# Story line ideas for 'Reborn' character



## Ysgarran (Mar 10, 2005)

Starting up a new campaign and I'm currently working on a background with one of the players for a 'Reborn' character (taken from 'The Book of the Righteous').

The campaign is going to use Eberron for much of the broad background ideas but the tone is going to be much darker than what is currently pitched for Eberron.  With Quori out there will be some Cthulu overtones.  I'm also finding very easy to use the Gods from the Book of Righteous in the Eberron campaign also.

Anways, here are some ideas I'm throwing the characters way for the evils of the PCs previous life.

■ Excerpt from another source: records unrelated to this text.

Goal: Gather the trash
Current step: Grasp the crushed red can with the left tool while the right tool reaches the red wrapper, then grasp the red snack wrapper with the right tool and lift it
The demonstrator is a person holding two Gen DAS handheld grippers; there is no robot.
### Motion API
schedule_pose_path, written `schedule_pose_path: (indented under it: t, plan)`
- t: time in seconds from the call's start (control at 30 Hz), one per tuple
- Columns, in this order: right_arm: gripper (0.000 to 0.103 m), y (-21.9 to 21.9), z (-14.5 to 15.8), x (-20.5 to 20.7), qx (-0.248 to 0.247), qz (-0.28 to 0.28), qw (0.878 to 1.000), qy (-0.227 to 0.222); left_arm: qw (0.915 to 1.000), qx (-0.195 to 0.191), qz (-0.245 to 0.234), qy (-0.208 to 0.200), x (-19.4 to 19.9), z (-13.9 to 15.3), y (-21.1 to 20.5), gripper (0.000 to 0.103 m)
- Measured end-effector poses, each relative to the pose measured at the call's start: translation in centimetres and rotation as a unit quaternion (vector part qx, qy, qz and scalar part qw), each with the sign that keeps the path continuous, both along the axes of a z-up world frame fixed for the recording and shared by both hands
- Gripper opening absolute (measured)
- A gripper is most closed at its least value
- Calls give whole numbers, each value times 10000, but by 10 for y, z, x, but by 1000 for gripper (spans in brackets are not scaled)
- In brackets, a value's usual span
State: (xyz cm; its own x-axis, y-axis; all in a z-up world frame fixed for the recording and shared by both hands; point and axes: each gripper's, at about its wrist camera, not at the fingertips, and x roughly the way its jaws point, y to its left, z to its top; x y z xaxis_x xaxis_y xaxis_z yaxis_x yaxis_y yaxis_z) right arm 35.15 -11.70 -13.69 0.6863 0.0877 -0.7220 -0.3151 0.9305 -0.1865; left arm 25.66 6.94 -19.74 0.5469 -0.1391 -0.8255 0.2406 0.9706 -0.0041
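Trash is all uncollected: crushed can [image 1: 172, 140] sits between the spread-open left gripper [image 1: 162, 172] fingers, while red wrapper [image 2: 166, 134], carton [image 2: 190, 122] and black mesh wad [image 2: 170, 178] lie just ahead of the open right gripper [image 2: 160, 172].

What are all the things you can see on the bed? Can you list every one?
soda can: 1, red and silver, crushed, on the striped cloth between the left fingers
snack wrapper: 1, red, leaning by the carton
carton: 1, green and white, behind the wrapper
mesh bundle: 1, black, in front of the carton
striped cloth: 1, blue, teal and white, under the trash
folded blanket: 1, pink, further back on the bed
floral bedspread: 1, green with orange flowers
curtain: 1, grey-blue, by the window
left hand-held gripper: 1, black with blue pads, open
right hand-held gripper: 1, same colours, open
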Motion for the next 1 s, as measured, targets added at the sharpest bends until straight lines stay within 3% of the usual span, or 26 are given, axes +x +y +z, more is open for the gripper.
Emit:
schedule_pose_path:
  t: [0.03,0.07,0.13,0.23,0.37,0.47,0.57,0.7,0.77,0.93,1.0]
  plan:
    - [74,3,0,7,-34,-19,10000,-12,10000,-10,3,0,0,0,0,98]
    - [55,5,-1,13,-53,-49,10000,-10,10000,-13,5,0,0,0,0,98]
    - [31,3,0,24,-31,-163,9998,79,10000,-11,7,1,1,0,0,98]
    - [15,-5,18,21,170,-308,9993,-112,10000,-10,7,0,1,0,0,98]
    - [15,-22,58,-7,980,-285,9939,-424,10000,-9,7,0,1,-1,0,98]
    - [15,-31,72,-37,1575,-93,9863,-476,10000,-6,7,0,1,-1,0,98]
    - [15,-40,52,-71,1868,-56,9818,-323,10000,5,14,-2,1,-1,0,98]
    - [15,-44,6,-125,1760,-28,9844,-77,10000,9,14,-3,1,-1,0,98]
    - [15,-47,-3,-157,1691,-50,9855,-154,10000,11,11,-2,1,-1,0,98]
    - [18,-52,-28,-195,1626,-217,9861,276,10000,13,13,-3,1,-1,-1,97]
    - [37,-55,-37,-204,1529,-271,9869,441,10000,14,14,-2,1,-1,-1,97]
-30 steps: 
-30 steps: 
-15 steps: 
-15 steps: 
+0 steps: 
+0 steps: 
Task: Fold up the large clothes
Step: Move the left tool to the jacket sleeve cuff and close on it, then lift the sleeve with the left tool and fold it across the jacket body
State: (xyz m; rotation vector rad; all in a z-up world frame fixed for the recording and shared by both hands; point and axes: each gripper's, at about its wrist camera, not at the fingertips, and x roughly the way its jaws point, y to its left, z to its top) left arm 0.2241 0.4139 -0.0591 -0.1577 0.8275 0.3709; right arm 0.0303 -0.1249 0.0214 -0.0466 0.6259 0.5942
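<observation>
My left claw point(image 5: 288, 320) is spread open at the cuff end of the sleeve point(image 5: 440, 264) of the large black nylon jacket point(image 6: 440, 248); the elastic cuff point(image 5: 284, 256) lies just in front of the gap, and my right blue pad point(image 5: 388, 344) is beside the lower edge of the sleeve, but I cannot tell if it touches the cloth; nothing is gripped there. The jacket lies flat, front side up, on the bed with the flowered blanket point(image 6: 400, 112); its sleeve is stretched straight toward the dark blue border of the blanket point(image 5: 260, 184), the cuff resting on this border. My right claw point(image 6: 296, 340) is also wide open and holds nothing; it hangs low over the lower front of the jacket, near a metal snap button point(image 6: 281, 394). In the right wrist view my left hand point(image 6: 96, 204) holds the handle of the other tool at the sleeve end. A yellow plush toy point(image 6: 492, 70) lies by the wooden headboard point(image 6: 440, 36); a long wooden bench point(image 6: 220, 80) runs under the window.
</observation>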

1.  A part in the destruction of Cyre.  Somehow the character played in a role in the death of hundreds of thousands when the magical H-Bomb went off in Cyre.
2.  The persecution of the half-dragon elves.  Both elves and dragons thought the half-breeds were abominations and hunted them down.  The character played a large role in forming that bias and the hunting down of the half-breeds.  This is old elven and draconic history but its effects are still being felt.
3.  The persecution of the lyncanthropes.  The Church of Anwyn recently hunted down ANY lyncanthrope they could get their hands on.   A case of letting werewolves and other evil types set the precedent for all 
4.  Any kind of war criminal, the Last War has only been over for a few years.
5.  Regicide, the character killed one the prince that was in line for the throne of Khorvaire which sparked the Last War (similiar to the assination of Archduke Ferdinand).
6.  Founded a heretical cult that is still out there.
7.  Made a bargain with the Demon Astaroth, the demon of knowledge, learning and memory.  Astaroth believes that morality only gets in the way of true learning.  True revolutionary thinkers will do anything to learn forgotten lores or unpreviously unknown lore.


Any thoughts on more hooks or ideas for the PC would be great.  Expanding on the above ideas would also be good.

thanks,
Ysgarran.


----------